AstrAI/khaosz/trainer/strategy.py

262 lines
8.8 KiB
Python

import copy
import torch
import torch.nn as nn
import torch.nn.functional as F
from torch.nn.parallel import DistributedDataParallel as DDP
from torch import Tensor
from typing import Any, Callable, Dict, Union, Optional
from abc import ABC, abstractmethod
def unwrap_model(model: nn.Module) -> nn.Module:
"""Unwrap DDP wrapper if present to get the original model."""
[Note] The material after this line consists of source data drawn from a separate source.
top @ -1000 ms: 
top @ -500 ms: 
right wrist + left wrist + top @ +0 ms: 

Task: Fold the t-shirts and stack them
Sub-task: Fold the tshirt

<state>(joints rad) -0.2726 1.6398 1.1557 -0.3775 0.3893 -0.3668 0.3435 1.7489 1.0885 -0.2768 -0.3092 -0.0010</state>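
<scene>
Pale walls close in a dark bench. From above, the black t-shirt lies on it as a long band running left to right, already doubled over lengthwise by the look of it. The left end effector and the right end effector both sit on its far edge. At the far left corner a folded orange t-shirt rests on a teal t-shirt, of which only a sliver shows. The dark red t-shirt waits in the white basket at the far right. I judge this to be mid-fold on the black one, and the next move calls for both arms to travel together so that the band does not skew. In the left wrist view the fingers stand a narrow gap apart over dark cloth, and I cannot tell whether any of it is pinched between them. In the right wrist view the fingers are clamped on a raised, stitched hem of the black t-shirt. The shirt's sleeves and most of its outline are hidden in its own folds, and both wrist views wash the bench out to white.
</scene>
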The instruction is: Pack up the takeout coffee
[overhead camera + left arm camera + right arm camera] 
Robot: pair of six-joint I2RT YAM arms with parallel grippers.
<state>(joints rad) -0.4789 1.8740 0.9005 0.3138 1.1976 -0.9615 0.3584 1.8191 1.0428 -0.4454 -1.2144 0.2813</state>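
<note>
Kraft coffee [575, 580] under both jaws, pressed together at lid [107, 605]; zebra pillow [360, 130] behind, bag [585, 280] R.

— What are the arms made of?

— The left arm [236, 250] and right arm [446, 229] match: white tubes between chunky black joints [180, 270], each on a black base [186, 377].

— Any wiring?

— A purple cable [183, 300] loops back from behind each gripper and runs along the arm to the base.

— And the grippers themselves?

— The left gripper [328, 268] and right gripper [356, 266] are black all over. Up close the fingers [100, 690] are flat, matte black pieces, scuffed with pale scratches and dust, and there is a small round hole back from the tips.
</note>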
if isinstance(model, DDP):
return model.module
return model
def create_ref_model(model: nn.Module) -> nn.Module:
"""
Create a reference model for DPO/GRPO training.
Handles DDP-wrapped models safely.
"""
original_model = unwrap_model(model)
ref_model = copy.deepcopy(original_model)
ref_model.requires_grad_(False)
ref_model.eval()
return ref_model
def move_to_device(batch:Dict[str, Tensor], device: str) -> Any:
return {key: value.to(device, non_blocking=True) for key, value in batch.items()}
def get_logprobs(
model: Union[nn.Module, Callable[..., Dict[str, Tensor]]],
input_ids: Tensor,
mask: Tensor,
reduction: str,
):
"""
Compute token-wise log probabilities from model outputs.
Args:
model: The language model
input_ids: Input token IDs of shape [batch_size, seq_len]
mask: Attention mask of shape [batch_size, seq_len]
reduction: How to reduce over sequence dimension ("mean", "sum", "none")
Returns:
Log probabilities with reduction applied over sequence dimension
"""
# reduction on seq_len dim
allowed_reductions = ["mean", "sum", "none"]
if reduction not in allowed_reductions:
raise ValueError(f"reduction must be one of {allowed_reductions}, got '{reduction}'")
shifted_input_ids = input_ids[:, 1:]
shifted_mask = mask[:, 1:]
logits = model(input_ids[:, :-1], mask[:, :-1])["logits"]
log_probs = torch.log_softmax(logits.float(), dim=-1)
# [batch_size, seq_len - 1]
token_logprobs = torch.gather(
log_probs,
dim=-1,
index=shifted_input_ids.unsqueeze(-1)
).squeeze(-1)
if reduction == "mean":
return (token_logprobs * shifted_mask).sum(dim=-1) / shifted_mask.sum(dim=-1).clamp(min=1.0)
elif reduction == "sum":
return (token_logprobs * shifted_mask).sum(dim=-1)
else:
return token_logprobs * shifted_mask
class BaseStrategy(ABC):
def __init__(self, model: Union[nn.Module, Callable[..., Dict[str, Tensor]]], device: str):
self.model = model
self.device = device
@abstractmethod
def compute_loss(self, batch: Dict[str, Tensor]) -> Tensor:
raise NotImplementedError
def __call__(self, batch: Dict[str, Tensor]) -> Tensor:
return self.compute_loss(batch)
class SEQStrategy(BaseStrategy):
def __init__(self, model, device, label_smoothing):
super().__init__(model, device)
self.label_smoothing = label_smoothing
def compute_loss(self, batch: Dict[str, Tensor]) -> Tensor:
batch = move_to_device(batch, self.device)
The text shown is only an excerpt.